QuoteJacob's Ladder, however, is not an erotic thriller. The bodies here are foreign, repulsive, and perhaps not even human—allowing Lyne to take his fascination with flesh further into morbid territory. For what Jacob first takes as a trick of the light and a sign of fatigue on the subway soon returns and becomes too tangible to be dismissed: Creatures and physical deformities keep appearing around him. A nurse seems to have a strange growth on her head; at a party, he finds what looks like a rotting cow skull in the fridge; and although all these disturbing things appear furtively at first, they progressively take up more and more physical space. There seems to be no way for Jacob to be the only person experiencing visions, and yet no one else appears to notice them. Later, Jacob joins Jezzie on the dance floor and catches a glimpse of a couple making out intensely on a couch. After some awkward dancing, Jacob moves away and lets Jezzie dance with another man. Looking over at the couple kissing again, they seem to be going way too far for such a public setting. While the funky music of the party keeps playing, Lyne begins to emphasize the closeness of the bodies around Jacob and presents him in tight close-ups. Returning toward Jezzie, he sees that the stranger dancing behind her is turning into a winged, Lovecraftian creature, wrapping itself around Jezzie as she gesticulates more and more aggressively and ecstatically, taking off her skirt as it feels her up with a set of tentacles.
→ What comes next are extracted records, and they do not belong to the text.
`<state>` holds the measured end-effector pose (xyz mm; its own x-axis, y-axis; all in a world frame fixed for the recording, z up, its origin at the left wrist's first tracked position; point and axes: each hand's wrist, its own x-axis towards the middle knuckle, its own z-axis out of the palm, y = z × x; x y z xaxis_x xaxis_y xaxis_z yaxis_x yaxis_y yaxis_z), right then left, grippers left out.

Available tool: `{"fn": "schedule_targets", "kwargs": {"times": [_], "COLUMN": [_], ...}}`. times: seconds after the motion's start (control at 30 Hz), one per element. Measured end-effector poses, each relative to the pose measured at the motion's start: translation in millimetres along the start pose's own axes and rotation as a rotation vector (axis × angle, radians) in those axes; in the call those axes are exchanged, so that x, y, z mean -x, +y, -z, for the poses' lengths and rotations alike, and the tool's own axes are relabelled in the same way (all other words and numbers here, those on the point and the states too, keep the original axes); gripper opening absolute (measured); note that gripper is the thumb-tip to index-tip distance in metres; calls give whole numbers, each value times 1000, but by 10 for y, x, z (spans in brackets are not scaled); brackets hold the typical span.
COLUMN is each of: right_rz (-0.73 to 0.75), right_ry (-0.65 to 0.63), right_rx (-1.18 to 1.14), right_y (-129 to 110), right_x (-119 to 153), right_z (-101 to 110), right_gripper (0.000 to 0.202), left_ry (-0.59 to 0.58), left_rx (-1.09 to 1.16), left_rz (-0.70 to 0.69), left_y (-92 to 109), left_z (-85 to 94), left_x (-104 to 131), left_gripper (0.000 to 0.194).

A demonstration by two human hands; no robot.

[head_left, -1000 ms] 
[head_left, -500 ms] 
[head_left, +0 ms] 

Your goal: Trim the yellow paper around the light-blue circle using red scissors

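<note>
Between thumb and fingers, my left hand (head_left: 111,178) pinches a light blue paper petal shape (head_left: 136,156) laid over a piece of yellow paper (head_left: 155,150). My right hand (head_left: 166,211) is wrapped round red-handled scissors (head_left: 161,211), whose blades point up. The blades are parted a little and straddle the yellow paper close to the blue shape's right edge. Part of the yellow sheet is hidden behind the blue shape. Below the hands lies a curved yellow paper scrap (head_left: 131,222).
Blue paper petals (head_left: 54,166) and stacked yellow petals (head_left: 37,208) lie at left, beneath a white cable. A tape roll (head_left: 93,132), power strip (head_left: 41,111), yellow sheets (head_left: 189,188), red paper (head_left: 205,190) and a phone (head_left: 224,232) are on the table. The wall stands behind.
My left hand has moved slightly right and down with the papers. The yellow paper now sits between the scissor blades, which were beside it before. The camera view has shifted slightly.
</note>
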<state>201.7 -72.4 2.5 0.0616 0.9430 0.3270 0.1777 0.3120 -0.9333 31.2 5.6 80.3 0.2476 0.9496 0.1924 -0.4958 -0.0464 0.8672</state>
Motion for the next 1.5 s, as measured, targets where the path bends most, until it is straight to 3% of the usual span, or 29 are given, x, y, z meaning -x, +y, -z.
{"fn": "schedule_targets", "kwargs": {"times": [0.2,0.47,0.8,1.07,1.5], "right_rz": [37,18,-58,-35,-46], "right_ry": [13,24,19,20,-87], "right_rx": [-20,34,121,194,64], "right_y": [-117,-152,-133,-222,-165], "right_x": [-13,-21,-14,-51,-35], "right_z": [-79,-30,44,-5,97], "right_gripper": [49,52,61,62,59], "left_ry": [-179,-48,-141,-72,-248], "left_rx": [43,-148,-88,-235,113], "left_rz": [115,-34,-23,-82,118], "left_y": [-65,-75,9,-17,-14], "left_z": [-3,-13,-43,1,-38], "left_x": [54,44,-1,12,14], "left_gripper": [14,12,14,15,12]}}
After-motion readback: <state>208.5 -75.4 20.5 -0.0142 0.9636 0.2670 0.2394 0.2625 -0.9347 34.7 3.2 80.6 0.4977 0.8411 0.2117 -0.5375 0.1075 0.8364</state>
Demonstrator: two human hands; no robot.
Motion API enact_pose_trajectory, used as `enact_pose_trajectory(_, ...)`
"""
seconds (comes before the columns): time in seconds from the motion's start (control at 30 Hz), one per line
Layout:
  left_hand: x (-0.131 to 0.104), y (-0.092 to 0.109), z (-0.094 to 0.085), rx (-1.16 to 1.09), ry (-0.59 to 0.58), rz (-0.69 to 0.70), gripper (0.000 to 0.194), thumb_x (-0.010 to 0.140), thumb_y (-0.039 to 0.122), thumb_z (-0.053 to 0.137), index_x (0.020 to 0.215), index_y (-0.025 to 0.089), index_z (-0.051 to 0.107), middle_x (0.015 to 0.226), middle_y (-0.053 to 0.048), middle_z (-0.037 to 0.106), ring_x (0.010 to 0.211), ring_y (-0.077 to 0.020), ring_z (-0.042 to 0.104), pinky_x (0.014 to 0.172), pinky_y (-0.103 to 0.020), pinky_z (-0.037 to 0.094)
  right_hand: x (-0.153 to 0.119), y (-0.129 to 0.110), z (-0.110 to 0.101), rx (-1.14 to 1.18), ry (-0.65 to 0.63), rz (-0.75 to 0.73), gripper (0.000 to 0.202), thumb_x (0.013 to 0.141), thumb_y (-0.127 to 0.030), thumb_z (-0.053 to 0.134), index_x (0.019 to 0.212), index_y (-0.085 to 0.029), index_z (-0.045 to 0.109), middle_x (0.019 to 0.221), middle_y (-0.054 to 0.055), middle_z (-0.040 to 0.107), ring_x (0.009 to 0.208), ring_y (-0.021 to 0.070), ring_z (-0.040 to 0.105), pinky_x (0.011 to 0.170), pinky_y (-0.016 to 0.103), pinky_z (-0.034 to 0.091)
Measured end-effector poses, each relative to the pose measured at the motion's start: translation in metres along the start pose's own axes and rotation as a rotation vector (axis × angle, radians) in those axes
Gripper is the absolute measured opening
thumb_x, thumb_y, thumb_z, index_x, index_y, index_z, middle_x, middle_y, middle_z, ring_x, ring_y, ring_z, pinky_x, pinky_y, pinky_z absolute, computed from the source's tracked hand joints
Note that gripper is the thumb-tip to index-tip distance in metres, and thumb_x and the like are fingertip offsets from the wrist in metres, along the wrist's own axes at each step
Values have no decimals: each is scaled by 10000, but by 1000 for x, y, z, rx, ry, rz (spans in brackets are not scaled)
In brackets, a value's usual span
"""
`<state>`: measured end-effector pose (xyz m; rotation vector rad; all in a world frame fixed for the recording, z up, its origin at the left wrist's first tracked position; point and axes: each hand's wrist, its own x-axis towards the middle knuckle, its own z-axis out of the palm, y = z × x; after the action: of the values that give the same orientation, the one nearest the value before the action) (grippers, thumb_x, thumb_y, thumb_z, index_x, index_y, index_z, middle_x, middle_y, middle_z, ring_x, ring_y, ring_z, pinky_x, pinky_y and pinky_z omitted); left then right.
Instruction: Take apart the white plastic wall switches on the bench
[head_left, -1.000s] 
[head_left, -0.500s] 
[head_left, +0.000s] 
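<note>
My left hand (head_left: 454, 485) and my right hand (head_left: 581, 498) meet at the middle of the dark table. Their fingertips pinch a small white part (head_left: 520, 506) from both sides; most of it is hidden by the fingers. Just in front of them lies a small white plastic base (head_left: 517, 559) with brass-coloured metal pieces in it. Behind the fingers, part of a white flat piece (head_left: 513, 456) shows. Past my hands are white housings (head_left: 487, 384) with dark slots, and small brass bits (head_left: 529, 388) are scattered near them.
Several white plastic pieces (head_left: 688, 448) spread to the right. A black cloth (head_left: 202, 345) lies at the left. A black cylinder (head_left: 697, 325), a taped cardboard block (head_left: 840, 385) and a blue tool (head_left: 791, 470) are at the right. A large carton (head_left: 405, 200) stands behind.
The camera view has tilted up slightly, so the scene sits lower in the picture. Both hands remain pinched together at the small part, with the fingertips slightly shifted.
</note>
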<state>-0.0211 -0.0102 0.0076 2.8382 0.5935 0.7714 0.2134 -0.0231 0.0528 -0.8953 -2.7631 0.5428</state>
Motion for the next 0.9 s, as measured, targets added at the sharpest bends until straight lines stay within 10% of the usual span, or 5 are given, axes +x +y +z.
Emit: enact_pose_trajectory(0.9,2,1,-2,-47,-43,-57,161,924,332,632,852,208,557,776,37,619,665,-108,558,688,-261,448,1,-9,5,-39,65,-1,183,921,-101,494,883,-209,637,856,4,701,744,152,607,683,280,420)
Lyne uses all the visual elements at his disposition to make the violence of the scene ever more palpable: the sweat on Jezzie's face reflects the flashing party lights, the darkness keeps Jacob (and the spectator) peering at her despite his repulsion to try to understand what he is seeing, and fast cutting heightens the tension. Finally, further pushing the reference to the similar intercourse between a woman and a disgusting creature in Andrzej Zulawski's 1981 film Possession, Lyne takes the scene to a crisis point: The monster seems to impale Jezzie with some sort of gigantic fang, which sends Jacob into a full-blown panic attack. From the beginning of the scene, sex and horror are intermingled. Lyne makes the vulnerability of desire dangerous, an opening into the ghastliest turn of events. In several sequences, Jacob's Ladder is an erotic horror film.